There must be all kinds of gasoline in the earth under our very feet, and we languishing on top of it! It's like the stories where the man perishes of thirst in the desert right on top of the water hole."
"We really and truly are Robinson Crusoe-like," said Gladys, looking out at the flooded fields and deserted road.
"Robinson Crusoe had the advantage of us in one thing," said Hinpoha, returning to her main theme. "He had a corn-stalk, and clams, and things."
"'If we only had some ham, we could have some ham and eggs, if we only had some eggs,'" quoted Gladys.
"Here's where the Slave of the Lamp would come in handy," sighed Hinpoha.
"You might rub the lamp," said Gladys, pointing to the tail light, "and maybe the Slave will appear."
"I want baked potatoes on my order," said Gladys.
"And I want broiled chicken," said Chapa.

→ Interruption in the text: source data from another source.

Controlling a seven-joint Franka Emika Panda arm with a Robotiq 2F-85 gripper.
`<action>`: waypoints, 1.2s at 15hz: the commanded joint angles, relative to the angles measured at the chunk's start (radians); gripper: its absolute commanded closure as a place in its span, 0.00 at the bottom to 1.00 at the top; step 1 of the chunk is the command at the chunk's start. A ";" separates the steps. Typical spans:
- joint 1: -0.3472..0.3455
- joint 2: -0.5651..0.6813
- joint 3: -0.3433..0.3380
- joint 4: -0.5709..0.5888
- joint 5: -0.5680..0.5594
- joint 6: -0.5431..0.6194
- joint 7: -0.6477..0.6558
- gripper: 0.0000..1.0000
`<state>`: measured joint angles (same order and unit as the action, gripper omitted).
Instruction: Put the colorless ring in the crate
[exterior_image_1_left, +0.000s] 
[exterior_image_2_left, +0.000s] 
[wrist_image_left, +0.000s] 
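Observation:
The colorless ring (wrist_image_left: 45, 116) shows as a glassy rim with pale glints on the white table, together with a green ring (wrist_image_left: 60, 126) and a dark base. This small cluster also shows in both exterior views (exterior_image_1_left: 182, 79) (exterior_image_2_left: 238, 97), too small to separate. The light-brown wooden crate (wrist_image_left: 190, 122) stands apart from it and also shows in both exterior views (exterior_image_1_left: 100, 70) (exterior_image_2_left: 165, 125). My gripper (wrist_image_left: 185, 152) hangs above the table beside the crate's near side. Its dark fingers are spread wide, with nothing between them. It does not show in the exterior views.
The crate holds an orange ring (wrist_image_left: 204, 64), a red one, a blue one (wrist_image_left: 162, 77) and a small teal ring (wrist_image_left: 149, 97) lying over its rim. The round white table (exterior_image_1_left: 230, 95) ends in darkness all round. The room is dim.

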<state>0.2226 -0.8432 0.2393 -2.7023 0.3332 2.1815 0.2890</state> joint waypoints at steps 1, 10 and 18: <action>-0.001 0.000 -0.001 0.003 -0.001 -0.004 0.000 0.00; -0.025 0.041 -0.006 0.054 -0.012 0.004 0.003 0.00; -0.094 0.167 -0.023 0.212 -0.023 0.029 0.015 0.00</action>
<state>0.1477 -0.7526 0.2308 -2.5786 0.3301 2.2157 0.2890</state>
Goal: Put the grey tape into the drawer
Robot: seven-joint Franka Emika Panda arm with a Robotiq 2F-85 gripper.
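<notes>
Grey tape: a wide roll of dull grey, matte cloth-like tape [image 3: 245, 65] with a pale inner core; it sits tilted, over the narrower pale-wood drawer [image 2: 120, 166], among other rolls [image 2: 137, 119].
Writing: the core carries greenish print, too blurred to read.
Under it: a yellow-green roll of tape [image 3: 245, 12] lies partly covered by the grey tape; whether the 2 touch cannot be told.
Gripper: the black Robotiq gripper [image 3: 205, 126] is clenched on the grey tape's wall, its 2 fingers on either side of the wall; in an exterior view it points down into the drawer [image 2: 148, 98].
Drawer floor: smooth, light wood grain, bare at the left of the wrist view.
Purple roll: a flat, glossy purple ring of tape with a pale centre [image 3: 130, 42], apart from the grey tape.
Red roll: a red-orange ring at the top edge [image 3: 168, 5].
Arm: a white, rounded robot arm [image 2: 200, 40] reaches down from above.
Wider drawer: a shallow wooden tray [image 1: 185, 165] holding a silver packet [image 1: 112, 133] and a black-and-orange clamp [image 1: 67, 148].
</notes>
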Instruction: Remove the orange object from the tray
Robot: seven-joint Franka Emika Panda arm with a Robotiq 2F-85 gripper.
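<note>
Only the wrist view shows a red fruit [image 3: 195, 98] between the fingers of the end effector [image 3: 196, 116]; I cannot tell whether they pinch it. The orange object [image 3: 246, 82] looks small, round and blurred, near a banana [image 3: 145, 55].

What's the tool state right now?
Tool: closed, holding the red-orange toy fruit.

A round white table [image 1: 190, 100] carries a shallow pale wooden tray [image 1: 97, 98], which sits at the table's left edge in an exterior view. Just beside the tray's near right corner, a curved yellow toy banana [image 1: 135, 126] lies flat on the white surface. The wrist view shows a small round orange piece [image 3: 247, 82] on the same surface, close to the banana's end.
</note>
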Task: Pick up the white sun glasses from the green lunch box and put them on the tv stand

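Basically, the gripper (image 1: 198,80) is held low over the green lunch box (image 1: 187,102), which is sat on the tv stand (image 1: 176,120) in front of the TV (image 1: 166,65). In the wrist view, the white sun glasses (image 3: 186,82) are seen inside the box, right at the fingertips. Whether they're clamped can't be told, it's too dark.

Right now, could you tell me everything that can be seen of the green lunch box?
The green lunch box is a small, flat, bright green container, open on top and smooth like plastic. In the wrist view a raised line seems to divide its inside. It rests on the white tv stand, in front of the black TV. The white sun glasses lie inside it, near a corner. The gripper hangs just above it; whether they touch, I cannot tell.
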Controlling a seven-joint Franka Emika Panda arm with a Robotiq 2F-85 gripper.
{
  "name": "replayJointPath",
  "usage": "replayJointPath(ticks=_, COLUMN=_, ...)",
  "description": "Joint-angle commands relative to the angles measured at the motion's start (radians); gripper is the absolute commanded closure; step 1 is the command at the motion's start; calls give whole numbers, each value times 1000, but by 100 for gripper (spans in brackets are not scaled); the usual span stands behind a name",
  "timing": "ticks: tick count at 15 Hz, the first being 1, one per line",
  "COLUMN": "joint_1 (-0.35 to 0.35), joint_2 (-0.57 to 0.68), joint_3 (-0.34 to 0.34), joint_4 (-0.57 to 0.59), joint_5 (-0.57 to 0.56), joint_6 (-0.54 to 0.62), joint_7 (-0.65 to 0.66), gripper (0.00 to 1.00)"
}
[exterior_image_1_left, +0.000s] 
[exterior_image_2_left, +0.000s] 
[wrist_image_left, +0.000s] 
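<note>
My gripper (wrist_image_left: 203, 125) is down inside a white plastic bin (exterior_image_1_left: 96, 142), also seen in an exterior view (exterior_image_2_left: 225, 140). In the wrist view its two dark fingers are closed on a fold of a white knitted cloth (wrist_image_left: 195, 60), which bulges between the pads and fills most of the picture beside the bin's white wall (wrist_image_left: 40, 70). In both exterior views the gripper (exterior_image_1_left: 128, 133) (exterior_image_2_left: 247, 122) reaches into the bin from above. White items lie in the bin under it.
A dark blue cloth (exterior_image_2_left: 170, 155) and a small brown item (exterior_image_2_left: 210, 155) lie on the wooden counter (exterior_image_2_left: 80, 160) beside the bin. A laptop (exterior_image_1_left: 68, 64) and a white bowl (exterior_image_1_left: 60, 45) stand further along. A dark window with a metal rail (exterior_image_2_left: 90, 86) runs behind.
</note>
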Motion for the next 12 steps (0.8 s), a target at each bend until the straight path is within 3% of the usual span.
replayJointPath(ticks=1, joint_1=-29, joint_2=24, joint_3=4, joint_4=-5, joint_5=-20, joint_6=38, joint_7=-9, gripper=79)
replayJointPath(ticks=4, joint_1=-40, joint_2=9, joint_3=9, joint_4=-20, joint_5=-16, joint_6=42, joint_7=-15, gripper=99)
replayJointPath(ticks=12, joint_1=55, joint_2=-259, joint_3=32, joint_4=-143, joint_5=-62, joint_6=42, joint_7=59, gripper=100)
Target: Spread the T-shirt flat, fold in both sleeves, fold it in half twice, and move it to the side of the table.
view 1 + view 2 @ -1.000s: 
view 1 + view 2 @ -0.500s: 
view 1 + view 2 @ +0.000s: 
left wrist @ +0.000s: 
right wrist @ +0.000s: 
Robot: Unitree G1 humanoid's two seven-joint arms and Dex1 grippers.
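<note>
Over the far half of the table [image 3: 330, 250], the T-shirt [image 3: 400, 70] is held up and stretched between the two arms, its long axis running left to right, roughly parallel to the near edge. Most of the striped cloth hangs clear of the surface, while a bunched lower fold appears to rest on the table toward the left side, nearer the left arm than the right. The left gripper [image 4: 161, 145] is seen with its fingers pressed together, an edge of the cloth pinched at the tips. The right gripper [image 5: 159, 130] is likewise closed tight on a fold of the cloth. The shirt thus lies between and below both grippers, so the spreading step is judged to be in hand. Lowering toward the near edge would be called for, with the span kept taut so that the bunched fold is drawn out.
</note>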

Hinpoha got down and solemnly rubbed the tail lamp of the Striped Beetle, exclaiming, "Slave, appear!"
Something black bounded out of the darkness at the side of the road and landed at her feet. It was Mr. Bob, who had gone off for exercise. He carried something in his mouth which he laid decorously on the ground beside her. She stooped to look at it. It was an apple.
The girls all shouted. Hinpoha straightened up. "Girls," she said solemnly, "coming shadows cast their events before, I mean, coming events cast their shadows before. Where there's honey you'll find bees, and where there's apples you'll find trees. The famine is over, and now for the feast."
She led the way down the road with Chapa and Medmangi on either side.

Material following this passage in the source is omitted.